To some extent his exchange in 1864 with Charles Kingsley, who had accused him of indifference to the truth, brought him some respite. It led to his writing his Apologia pro Vita Sua, his vindication of his behaviour, that was generally received well; but it drained him personally. There was nonetheless an ongoing dispute over whether he could found an Oratory in Oxford to provide care for Catholic students who might be going to the university. That plan was also frustrated. Then there was a debate on Mariological issues with his friend, Edward Pusey. And during this period he was writing the work on faith and reason that he had always wanted to do; it appeared in 1870 as A Grammar of Assent. Then again at this time he was also engaged increasingly in correspondence about the forthcoming Vatican Council and the controversy surrounding the move to define papal infallibility as a dogma. In brief, they were exhausting years. A great deal was happening. The pressure was intense. But I sketch it because at just this same time Newman had also, so to speak, a day-job: he had founded and was largely responsible for much of the day-to-day running of the Oratory School.

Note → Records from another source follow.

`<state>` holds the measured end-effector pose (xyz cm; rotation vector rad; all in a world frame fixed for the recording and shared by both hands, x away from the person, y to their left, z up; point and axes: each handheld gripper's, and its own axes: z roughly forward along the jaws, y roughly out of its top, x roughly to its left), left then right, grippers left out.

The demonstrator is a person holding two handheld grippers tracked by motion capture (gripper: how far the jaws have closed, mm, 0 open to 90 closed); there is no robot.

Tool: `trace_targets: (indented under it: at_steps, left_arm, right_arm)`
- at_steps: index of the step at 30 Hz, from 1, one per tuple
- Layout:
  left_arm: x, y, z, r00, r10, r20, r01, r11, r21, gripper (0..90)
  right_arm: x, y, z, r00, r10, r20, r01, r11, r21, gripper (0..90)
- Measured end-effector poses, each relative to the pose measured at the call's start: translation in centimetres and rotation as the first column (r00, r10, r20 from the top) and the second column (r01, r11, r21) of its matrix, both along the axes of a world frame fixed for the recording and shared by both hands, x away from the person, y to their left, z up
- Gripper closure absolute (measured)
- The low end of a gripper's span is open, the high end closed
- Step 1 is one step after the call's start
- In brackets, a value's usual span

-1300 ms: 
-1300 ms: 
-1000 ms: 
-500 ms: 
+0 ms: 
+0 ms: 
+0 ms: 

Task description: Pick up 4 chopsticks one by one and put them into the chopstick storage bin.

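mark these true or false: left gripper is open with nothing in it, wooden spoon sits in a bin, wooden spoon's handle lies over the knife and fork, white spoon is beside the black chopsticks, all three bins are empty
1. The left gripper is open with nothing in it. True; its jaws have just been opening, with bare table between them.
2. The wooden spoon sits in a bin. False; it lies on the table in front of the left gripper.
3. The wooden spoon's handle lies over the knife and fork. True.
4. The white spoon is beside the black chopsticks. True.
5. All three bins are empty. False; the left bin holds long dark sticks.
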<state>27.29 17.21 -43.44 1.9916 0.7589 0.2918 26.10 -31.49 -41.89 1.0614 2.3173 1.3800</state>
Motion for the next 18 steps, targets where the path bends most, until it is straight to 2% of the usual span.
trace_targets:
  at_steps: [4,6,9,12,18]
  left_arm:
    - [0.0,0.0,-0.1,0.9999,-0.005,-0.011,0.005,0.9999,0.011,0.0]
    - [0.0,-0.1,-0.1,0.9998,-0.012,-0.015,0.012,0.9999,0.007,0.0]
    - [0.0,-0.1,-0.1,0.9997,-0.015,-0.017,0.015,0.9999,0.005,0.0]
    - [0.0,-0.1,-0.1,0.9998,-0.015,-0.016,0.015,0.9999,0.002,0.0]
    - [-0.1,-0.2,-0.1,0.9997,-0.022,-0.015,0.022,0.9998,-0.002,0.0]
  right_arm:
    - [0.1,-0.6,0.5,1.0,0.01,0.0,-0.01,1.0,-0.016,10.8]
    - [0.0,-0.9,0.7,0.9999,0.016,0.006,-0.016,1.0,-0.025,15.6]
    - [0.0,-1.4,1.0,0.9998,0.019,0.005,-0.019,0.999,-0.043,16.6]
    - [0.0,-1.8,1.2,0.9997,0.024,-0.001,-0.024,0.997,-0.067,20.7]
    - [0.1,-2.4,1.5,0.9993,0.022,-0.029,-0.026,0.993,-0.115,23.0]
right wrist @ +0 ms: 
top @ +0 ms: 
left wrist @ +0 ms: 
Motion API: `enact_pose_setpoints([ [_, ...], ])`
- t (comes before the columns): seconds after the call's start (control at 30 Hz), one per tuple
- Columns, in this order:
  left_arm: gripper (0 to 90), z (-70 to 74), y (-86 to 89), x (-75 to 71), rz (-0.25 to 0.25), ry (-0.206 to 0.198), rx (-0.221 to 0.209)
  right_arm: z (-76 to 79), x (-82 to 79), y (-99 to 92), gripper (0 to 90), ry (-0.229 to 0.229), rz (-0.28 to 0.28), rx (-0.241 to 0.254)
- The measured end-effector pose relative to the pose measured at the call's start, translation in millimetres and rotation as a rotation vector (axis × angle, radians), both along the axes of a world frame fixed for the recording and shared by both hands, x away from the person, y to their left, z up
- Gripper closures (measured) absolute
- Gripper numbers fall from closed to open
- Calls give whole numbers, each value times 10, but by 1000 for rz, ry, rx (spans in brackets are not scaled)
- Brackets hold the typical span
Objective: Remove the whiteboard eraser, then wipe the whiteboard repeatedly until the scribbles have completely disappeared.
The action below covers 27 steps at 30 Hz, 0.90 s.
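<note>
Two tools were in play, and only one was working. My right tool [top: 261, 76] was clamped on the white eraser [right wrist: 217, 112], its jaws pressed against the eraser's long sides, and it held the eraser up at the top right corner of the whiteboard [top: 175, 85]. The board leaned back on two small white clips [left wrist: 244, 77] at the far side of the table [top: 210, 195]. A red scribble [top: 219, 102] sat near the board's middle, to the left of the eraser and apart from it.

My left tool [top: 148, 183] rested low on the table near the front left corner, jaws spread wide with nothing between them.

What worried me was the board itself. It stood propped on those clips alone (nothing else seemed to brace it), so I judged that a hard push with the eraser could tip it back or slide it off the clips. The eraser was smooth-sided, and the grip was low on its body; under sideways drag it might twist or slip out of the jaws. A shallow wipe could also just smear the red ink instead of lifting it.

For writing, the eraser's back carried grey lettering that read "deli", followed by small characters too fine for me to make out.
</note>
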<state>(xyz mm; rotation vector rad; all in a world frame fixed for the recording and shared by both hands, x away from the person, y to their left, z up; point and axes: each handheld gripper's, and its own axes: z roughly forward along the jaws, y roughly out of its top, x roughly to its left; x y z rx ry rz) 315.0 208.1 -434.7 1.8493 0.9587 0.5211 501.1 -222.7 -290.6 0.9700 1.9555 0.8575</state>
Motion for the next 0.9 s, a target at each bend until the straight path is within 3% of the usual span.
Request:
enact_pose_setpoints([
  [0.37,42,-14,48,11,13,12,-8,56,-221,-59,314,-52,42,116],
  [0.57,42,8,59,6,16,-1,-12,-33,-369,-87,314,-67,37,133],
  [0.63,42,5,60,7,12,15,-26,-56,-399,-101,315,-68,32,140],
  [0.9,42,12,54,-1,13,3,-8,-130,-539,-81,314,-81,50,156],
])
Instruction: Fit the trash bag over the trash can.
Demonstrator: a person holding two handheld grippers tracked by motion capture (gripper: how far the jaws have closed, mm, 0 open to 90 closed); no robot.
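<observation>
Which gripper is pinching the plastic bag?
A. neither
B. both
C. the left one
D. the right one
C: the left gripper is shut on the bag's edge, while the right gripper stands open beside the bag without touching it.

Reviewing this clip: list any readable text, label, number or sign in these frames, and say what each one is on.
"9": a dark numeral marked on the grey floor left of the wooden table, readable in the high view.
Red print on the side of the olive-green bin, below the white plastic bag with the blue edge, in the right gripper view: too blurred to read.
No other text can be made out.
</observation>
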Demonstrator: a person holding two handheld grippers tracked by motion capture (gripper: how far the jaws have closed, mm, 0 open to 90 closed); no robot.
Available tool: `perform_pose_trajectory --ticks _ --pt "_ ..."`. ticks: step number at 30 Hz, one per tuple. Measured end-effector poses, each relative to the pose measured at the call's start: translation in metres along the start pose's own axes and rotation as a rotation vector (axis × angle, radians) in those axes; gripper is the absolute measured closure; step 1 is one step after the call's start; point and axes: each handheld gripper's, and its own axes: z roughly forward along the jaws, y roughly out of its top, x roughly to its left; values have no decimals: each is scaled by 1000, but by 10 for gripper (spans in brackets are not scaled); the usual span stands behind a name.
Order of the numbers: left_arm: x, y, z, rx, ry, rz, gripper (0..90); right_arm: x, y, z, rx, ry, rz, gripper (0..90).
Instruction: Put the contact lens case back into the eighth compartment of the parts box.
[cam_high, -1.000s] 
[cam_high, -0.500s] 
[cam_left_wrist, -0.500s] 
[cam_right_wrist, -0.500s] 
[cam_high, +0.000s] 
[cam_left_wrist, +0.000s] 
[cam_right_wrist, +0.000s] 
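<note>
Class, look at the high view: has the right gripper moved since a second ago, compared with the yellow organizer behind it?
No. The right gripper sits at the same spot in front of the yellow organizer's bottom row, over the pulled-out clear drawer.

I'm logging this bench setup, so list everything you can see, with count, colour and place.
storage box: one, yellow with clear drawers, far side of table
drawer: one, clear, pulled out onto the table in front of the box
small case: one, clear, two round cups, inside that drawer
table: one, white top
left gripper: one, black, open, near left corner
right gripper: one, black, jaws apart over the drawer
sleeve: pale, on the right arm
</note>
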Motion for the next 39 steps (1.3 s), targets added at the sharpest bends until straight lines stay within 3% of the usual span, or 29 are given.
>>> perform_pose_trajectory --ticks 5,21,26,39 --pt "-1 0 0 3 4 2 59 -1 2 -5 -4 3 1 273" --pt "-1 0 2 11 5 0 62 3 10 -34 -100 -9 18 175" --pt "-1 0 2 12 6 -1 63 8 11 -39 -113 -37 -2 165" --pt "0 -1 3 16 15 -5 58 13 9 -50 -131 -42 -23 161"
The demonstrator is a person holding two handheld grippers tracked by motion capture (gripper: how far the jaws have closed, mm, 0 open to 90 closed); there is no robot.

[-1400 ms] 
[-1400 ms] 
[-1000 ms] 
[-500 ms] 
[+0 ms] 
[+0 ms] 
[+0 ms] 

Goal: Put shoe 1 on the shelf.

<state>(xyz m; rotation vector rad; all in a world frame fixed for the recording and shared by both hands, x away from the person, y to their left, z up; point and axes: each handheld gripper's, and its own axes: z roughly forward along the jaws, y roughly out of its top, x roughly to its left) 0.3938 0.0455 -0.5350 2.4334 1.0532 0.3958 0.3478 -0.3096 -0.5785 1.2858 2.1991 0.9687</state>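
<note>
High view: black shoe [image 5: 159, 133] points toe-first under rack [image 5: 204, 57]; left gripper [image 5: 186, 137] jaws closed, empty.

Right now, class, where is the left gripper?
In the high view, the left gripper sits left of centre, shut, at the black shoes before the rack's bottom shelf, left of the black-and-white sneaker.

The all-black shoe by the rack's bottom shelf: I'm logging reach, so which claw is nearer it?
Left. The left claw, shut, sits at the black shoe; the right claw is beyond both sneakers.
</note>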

The contribution he made to that work was quite extraordinary. He had set out to establish a school that offered the kind of high quality academic education that was available to those who went to the famous public schools like Eton, Winchester, and Harrow. Those schools fell short, however, from a spiritual and pastoral view. (It was Arnold’s Rugby that began to repair that lack.) In his school Newman sought to combine academic excellence with precisely that spiritual and pastoral care that was lacking in those famous schools, but was notable at Stonyhurst, Ampleforth, and Downside, where, however, academic standards at that time were not so high.
Conclusion
In so many ways education was Newman’s line. He cared for standards, but never forgot the person. He can be an inspiration for teachers and for all of us. So when you think of those who taught you, ask who inspired you and how?
Monsignor Roderick Strange is the Rector of the Pontifical Beda College, Rome. He is the author of John Henry Newman: A Mind Alive (London: Darton, Longman & Todd, 2008)
This article is based on a talk given to headteachers from the Diocese of Arundel and Brighton in the Church of San Giorgio in Velabro, in Rome, 11 March 2010.